Some of this trepidation could stem from the very nature of IP - no more direct "point A-to-point-B" signal pathing, unpredictable latencies, software-driven transport systems, radically new troubleshooting techniques and - especially in the audio realm - a lack of consensus or standardization about the best way to achieve IP connectivity. This need not be the case, as with careful planning and embodiment of technologies available it is possible to enjoy the best of both worlds.
2) Is IP mature enough of a technology to support a broadcast workflow?
While broadcasters may harbor some concerns about IP, it's important to note that there is really nothing new or untried about the concept of moving packets of data containing built-in addressing information, or datagrams, from multiple sources to multiple destinations through a common network. IP came into being more than 40 years ago and is the mainstay of the Internet. If such technology didn't work well and offer a high level of reliability, the Internet would never have gained acceptance.
3) What are some of the benefits of IP?
IP brings with it many very real and tangible benefits. One is the use of low-cost and lightweight "CAT" data cable instead of conventional coaxial and shielded twisted-pair cabling. This can greatly reduce fixed facility construction costs, and in the case of a large mobile production truck, substantially reduce curb weight, increasing allowable payloads and potentially reducing operating costs over the life of the vehicle. Another advantage is the substitution of off-the-shelf IP data switches for massive and expensive conventional audio and video routing systems leading to cost savings. An IP switching system and infrastructure is totally agnostic when it comes to signal format. An SDI router with SD inputs would balk when confronted with HD video or discrete AES/EBU audio signals, but this is not the case with IP. SD, HD, 3G and UHD packets are all accommodated as well as different audio "flavors" (mono, stereo, 5.1, 9.1, etc.) in varying sampling rates. Even in such a limited IP application as the replacement of conventional multicore audio "snakes" with networked audio connectivity can be beneficial - from easier deployment, lighter weight and reduced complexity in construction and maintenance.

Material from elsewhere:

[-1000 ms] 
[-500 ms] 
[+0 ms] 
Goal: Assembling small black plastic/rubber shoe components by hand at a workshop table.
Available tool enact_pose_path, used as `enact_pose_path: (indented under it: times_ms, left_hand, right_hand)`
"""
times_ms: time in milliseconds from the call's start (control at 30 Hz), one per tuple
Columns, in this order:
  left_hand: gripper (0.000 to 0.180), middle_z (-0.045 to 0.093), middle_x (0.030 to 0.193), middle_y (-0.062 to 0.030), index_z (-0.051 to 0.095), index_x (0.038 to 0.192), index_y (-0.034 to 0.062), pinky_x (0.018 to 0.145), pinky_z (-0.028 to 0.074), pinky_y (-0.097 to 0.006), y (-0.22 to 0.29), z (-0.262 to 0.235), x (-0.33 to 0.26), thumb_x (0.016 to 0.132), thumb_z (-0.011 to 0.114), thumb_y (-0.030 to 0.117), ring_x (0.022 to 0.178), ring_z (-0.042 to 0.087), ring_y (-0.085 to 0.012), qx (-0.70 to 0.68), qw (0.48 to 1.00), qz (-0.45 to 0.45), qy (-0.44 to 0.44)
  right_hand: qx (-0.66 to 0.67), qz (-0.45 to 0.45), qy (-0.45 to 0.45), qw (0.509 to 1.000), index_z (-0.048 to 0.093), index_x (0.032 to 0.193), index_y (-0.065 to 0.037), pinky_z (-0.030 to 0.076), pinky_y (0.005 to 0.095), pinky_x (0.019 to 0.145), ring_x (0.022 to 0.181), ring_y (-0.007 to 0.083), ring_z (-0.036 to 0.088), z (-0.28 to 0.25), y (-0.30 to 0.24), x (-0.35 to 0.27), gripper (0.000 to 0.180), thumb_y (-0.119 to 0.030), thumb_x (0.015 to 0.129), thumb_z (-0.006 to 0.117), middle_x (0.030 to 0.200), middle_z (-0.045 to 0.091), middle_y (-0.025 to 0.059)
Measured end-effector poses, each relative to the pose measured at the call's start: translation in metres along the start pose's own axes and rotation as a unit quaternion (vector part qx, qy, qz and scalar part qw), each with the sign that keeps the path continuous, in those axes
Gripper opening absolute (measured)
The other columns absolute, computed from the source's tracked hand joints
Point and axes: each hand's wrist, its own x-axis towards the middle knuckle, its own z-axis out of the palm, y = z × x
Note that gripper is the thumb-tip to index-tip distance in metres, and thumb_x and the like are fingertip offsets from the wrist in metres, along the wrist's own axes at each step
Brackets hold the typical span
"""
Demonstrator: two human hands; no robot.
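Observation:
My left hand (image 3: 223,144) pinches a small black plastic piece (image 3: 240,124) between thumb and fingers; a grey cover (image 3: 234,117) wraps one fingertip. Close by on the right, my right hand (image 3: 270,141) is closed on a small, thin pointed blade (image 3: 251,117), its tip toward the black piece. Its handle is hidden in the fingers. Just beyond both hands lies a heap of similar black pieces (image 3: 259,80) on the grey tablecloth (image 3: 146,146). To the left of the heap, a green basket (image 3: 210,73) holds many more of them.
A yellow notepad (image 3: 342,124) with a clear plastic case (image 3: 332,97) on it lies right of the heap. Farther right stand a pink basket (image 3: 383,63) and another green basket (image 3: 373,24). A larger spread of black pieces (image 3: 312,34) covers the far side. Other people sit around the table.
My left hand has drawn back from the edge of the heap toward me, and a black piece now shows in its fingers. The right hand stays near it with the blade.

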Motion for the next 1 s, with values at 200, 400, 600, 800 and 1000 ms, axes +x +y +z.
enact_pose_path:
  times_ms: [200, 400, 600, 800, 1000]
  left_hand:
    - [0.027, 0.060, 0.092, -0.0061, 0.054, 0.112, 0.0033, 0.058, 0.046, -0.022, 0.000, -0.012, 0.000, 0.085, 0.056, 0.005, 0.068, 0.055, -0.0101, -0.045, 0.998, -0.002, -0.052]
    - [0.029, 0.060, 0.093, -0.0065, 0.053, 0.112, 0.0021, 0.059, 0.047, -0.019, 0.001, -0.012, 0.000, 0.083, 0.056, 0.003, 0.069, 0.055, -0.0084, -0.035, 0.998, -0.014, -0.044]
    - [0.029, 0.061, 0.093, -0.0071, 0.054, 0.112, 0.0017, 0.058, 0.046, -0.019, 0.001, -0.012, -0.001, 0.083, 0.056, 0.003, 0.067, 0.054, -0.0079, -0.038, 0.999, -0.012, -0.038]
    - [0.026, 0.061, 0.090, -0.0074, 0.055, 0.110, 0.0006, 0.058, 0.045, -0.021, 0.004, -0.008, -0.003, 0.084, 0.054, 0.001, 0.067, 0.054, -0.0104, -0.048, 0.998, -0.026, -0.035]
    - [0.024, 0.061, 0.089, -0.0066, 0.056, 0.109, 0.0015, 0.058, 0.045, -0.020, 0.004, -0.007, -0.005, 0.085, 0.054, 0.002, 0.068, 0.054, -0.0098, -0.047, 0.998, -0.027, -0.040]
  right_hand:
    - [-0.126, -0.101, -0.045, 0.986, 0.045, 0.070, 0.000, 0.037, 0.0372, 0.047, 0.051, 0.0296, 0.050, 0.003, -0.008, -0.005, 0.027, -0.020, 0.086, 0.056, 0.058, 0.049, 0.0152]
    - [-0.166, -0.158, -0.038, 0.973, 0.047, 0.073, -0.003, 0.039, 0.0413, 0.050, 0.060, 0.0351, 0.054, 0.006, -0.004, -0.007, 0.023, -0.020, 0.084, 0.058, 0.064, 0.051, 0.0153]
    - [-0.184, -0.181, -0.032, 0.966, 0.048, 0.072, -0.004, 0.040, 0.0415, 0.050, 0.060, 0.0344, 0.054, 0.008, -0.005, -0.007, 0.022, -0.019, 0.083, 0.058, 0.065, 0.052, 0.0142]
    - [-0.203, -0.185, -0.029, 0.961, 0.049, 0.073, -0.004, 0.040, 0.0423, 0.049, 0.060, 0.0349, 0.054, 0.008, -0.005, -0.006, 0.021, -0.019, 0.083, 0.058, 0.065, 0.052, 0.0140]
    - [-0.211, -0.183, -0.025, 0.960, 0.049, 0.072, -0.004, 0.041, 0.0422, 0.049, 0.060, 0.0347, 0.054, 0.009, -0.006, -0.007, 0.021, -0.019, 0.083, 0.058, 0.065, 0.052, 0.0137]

Other big advantages that come from transporting audio and video signals on an IP network include the capability for remotely monitoring signal flow and the health of these signals from virtually anywhere in the world, and the ability to easily and speedily reconfigure a single piece of equipment connected to the network, or simultaneously make changes to any number of network-connected devices. Similarly, a network environment like this lends itself to dynamic reconfiguration to accommodate special routing and/or processing requirements during certain portions of the broadcast day, or for the origination of special events outside the studio environment. These SDN and IP-connected systems could eventually lead to the abandonment of conventional outside broadcast practices, with little more than direct-to-cloud cameras deployed at the sports center or other remote venue, and switching, DVE, monitoring, intercom and other equipment remaining behind at the studio facility and repurposed as required.
4) What approach should broadcasters take when moving over to IP?
The best way to approach this move to IP is to learn from our recent move to digital. Transitioning from a conventional infrastructure to an IP-connected environment doesn't necessarily mean a "flash cut" any more than it did when moving from analog to digital. A much more reasonable approach was to ease into the new technology with the creation of "islands of digital." Similarly, a "hybrid" approach to IP can be the reasonable line of attack when making the move to this new technology. Several broadcast audio monitor manufacturers are already offering interfaces to tie IP switching to conventional A/V routing operations.